The valve seat of the movable core as a means for holding the movable iron core to the retracted position, the switch contacts other, to be embedded in an element for stopping in position is meant a means for keeping the stable stop position. Further, the elastic force, gravity, buoyancy of the fluid, against the biasing force by the magnetic force or the like, a movable iron core fixed
If the spring force to act between the core, or when stabilizing the movable iron core to the equilibrium position by the permanent magnet attraction force is meant a means to keep the equilibrium holding position of the movable core.

A magnetic pole surface perpendicular to the axis is disposed on the cylindrical movable iron core as a stop suction surface, and by energizing the coil, the magnetic pole surface is brought into close contact with the magnetic pole surface orthogonal to the axis of the fixed iron core. The attractive force characteristics of the opposing electromagnets can be combined, and the holding force of the movable core to the fixed core can be secured.

[0020]

FIG. 1 shows an electromagnet according to an embodiment of the present invention. FIG. 1A is a cross-sectional view (AA in FIG. 1B).
1 (b) is a longitudinal sectional view (BB of FIG. 1 (a)).
FIG. 1B shows an upper half in which the movable iron core is at the retracted position, and a lower half in which the coil is energized and in an activated state. Technical means for solving the above-mentioned problems will be described with reference to a schematic structural sectional view of the cylindrical movable iron core electromagnet.
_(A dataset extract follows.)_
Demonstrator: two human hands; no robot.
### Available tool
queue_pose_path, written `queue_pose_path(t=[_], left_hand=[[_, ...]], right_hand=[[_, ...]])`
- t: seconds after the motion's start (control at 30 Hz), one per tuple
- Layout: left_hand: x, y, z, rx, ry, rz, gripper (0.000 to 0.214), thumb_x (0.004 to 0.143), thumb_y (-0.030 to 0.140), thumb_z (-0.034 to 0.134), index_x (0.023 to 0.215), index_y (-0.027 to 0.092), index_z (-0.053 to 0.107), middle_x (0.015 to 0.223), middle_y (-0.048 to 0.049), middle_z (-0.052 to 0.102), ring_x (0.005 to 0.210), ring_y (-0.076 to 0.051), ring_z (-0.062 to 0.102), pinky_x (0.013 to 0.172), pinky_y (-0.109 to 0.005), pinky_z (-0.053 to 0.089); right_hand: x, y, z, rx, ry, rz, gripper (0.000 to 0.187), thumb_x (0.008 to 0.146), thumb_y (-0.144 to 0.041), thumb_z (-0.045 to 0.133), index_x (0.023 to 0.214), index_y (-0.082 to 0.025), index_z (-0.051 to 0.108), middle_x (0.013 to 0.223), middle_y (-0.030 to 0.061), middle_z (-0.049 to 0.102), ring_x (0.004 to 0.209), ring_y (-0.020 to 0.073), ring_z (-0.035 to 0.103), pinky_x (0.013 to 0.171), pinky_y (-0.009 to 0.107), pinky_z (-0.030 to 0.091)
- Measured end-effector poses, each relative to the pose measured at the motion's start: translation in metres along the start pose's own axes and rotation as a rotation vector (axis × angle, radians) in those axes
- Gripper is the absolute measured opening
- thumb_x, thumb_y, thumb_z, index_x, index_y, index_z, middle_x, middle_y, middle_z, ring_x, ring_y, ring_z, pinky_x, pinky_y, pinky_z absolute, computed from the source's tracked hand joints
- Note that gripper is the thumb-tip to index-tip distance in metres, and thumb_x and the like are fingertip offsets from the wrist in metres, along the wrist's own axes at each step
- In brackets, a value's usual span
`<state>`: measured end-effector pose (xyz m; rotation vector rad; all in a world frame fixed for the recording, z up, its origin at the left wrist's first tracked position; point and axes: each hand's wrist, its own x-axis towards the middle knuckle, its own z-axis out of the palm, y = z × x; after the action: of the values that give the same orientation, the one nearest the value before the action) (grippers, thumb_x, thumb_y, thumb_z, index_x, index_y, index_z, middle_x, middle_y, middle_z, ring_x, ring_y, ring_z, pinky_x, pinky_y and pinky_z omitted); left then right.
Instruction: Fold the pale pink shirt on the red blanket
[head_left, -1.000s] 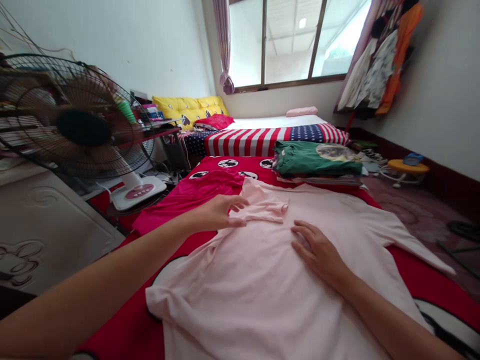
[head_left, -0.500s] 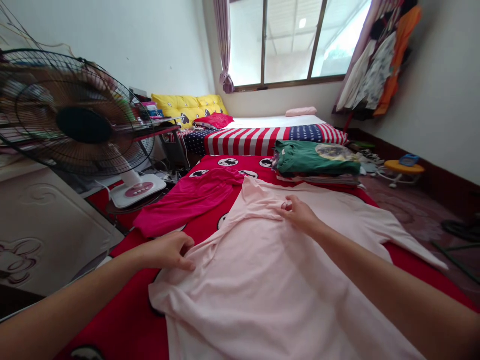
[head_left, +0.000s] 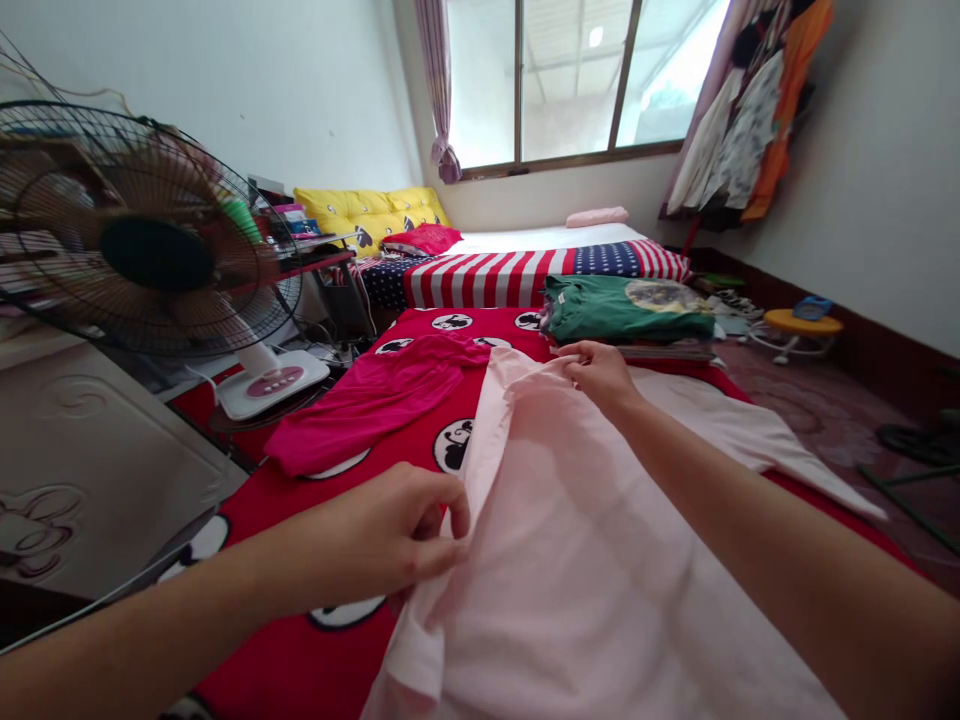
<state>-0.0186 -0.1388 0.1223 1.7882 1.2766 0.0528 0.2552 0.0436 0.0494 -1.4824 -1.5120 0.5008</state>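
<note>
A pale pink shirt (head_left: 592, 560) lies spread on a red blanket (head_left: 300, 640) with black-and-white cartoon patches. My left hand (head_left: 390, 535) pinches the shirt's left edge near me and holds it lifted. My right hand (head_left: 600, 372) grips the same edge at the far end, by the shoulder, so the left side stands up as a fold. One sleeve (head_left: 795, 450) still lies flat out to the right. A magenta garment (head_left: 367, 400) lies on the blanket left of the shirt.
A stack of folded clothes with a green shirt (head_left: 626, 308) on top sits beyond the pink shirt. A standing fan (head_left: 150, 255) is at the left. A flag-pattern bed cover (head_left: 510, 275) lies farther back. Clothes hang (head_left: 750, 120) at the right wall.
Both hands have closed on the shirt's left edge and lifted it toward the middle. The left hand moved right and nearer; the right hand moved farther away. The folded sleeve is now hidden.
</note>
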Motion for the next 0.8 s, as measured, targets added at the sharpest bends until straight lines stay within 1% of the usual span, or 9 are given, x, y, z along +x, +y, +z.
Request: queue_pose_path(t=[0.13, 0.2, 0.27, 0.3, 0.37, 0.47, 0.57, 0.67, 0.8], left_hand=[[0.021, 0.006, 0.037, -0.004, -0.298, -0.027, 0.011, 0.074, 0.024, 0.059, 0.085, 0.022, 0.064, 0.060, 0.0028, 0.063, 0.049, -0.012, 0.058, 0.045, -0.018, 0.040], [0.036, 0.008, 0.046, 0.043, -0.457, 0.009, 0.012, 0.074, 0.023, 0.062, 0.084, 0.021, 0.067, 0.059, 0.0018, 0.065, 0.052, -0.013, 0.060, 0.051, -0.019, 0.045], [0.055, 0.015, 0.045, 0.059, -0.489, 0.130, 0.012, 0.076, 0.027, 0.063, 0.083, 0.019, 0.069, 0.059, 0.0003, 0.066, 0.055, -0.012, 0.062, 0.056, -0.019, 0.047], [0.067, 0.020, 0.041, 0.049, -0.442, 0.206, 0.014, 0.078, 0.028, 0.062, 0.084, 0.018, 0.070, 0.059, -0.0004, 0.066, 0.055, -0.012, 0.062, 0.057, -0.019, 0.048], [0.098, 0.029, 0.031, 0.025, -0.201, 0.370, 0.017, 0.081, 0.027, 0.058, 0.087, 0.016, 0.070, 0.063, -0.0019, 0.068, 0.057, -0.013, 0.062, 0.058, -0.020, 0.048], [0.156, 0.031, 0.015, 0.027, 0.476, 0.589, 0.021, 0.081, 0.015, 0.053, 0.093, 0.018, 0.070, 0.087, -0.0064, 0.071, 0.079, -0.017, 0.066, 0.074, -0.027, 0.051], [0.207, 0.016, 0.007, -0.014, 0.879, 0.565, 0.040, 0.077, 0.001, 0.043, 0.106, 0.018, 0.065, 0.109, -0.0102, 0.065, 0.102, -0.021, 0.062, 0.094, -0.035, 0.049], [0.233, -0.009, 0.007, -0.053, 1.079, 0.439, 0.051, 0.073, -0.004, 0.040, 0.115, 0.017, 0.060, 0.119, -0.0125, 0.057, 0.117, -0.022, 0.054, 0.107, -0.036, 0.041], [0.242, -0.036, 0.007, -0.117, 1.101, 0.302, 0.049, 0.075, -0.002, 0.045, 0.120, 0.015, 0.056, 0.121, -0.0155, 0.054, 0.119, -0.026, 0.052, 0.104, -0.039, 0.043]], right_hand=[[-0.014, 0.031, -0.008, -0.084, 0.030, 0.040, 0.031, 0.065, -0.019, 0.058, 0.091, -0.013, 0.073, 0.071, 0.0051, 0.068, 0.065, 0.0176, 0.060, 0.061, 0.027, 0.047], [-0.026, 0.047, -0.007, -0.122, 0.027, 0.040, 0.026, 0.063, -0.021, 0.062, 0.086, -0.015, 0.073, 0.077, 0.0062, 0.069, 0.074, 0.0205, 0.062, 0.068, 0.029, 0.048], [-0.036, 0.058, -0.004, -0.141, 0.033, 0.019, 0.027, 0.063, -0.023, 0.064, 0.088, -0.017, 0.073, 0.088, 0.0069, 0.070, 0.085, 0.0223, 0.062, 0.078, 0.032, 0.048], [-0.039, 0.061, -0.002, -0.144, 0.045, 0.007, 0.028, 0.065, -0.023, 0.063, 0.091, -0.018, 0.073, 0.094, 0.0072, 0.070, 0.089, 0.0226, 0.062, 0.081, 0.032, 0.047], [-0.044, 0.065, 0.001, -0.136, 0.079, -0.007, 0.029, 0.068, -0.023, 0.059, 0.094, -0.018, 0.072, 0.099, 0.0078, 0.069, 0.093, 0.0224, 0.061, 0.086, 0.034, 0.046], [-0.047, 0.068, 0.002, -0.088, 0.138, -0.012, 0.028, 0.072, -0.023, 0.053, 0.093, -0.017, 0.071, 0.096, 0.0073, 0.070, 0.090, 0.0212, 0.061, 0.085, 0.033, 0.047], [-0.049, 0.070, 0.002, -0.031, 0.198, -0.013, 0.029, 0.076, -0.025, 0.050, 0.094, -0.016, 0.070, 0.096, 0.0075, 0.070, 0.088, 0.0203, 0.062, 0.080, 0.031, 0.049], [-0.050, 0.069, 0.002, 0.004, 0.234, -0.016, 0.028, 0.077, -0.028, 0.051, 0.094, -0.016, 0.070, 0.093, 0.0076, 0.071, 0.082, 0.0197, 0.062, 0.076, 0.029, 0.049], [-0.053, 0.064, 0.002, 0.003, 0.261, -0.001, 0.026, 0.079, -0.034, 0.055, 0.089, -0.016, 0.071, 0.073, 0.0041, 0.066, 0.067, 0.0180, 0.059, 0.068, 0.028, 0.048]])
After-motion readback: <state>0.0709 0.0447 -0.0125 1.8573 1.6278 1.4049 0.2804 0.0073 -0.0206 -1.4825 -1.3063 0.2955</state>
The fixed iron core 10 includes a yoke 11 forming an outer cylinder and an iron core 13 forming an inner cylinder, and a coil 20 is wound around the iron core 13 on the inner surfaces of the inner cylinder and the outer cylinder. The cylindrical movable core 3 is provided between the inner surface 12 of the yoke 11 and the outer surface 14 of the iron core 13.
0 is arranged to be able to move forward and backward. The outer peripheral surface 31 and the inner peripheral surface 32 of the movable core 30 form minute gaps with the inner surface 12 of the yoke and the outer surface 14 of the iron core, respectively. As shown in the upper half of FIG. 1B, when the movable iron core is in the retracted state, the inner surface 12 of the yoke and the outer surface of the iron core do not face the outer peripheral surface 31 and the inner peripheral surface 32 of the movable iron core. Is kept. The retracted position is a position where the outer surface and the inner surface of the movable core are not opposed to the inner surface of the yoke and the outer surface of the iron core, and the change in the electromagnet's paminance with respect to the axial displacement of the movable iron core is small. The means for holding the movable iron core at the retracted position is a spring 40 or the like.

When the coil is energized, the movable core 30 compresses the spring 40 and enters between the yoke 11 and the iron core 13 as shown in the lower half of FIG.
0 perpendicular magnetic pole face 15 and the perpendicular magnetic pole face 3 of the movable core 30
5 adsorbs and abuts. When the energization of the coil is stopped, the coil returns to its original state.

By adopting such a configuration,
The gap between the sliding portions of the plunger of the conventional insertion type electromagnet shown in FIG. 8 is reduced to zero, and the magnetic resistance of the gap is reduced to zero (however, the small magnetic resistance of the yoke and the core of the plunger remains). It is possible to set a small Ri value as compared with the magnetic resistance Ro of the iron core portion. Therefore, Ro /
It is easy to set the value of Ri to a value near 1.0 in the range of 0.5 to 2.0. Therefore, the electromagnet of the present invention always generates a stronger attractive force than the conventional insertion type electromagnet, so that the above two conditions for effectively reducing the size and weight can be satisfied. The force characteristics can be improved.

In this embodiment, an axially movable non-magnetic rod 34 is coaxially inserted into a through hole provided coaxially with the cylindrical iron core. A bearing 37 may be provided on the non-magnetic rod 34 to facilitate the movement of the movable core 30.

The rate of change of the permeance due to the displacement of the plunger in the working gap of the conventional insertion type electromagnet shown in FIG . 8 , that is, the attractive force F acting on the plunger is proportional to the radius rp of the plunger. In the cylindrical movable iron core type electromagnet of the present invention, it is clear that the sum of the radii of the inner surface and the outer surface of the illustrated cylindrical movable iron core 30 is proportional to rp ₁ + rp _2. if any, cylindrical movable iron core electromagnet of the present invention listed in Figure 1, it is clear that it is possible to generate a suction force of the double intensity as compared to the conventional insertion-type electromagnet listed in Figure 8.

As described above, the cylindrical movable core 30
A magnetic pole surface 35 perpendicular to the axis is arranged, and the coil 20 is energized to be brought into close contact with the magnetic pole surface 15 perpendicular to the axis of the fixed iron core 10 to generate an adsorption holding force between the two iron cores and fix the core. The suction holding force of the movable iron core to the iron core can be secured.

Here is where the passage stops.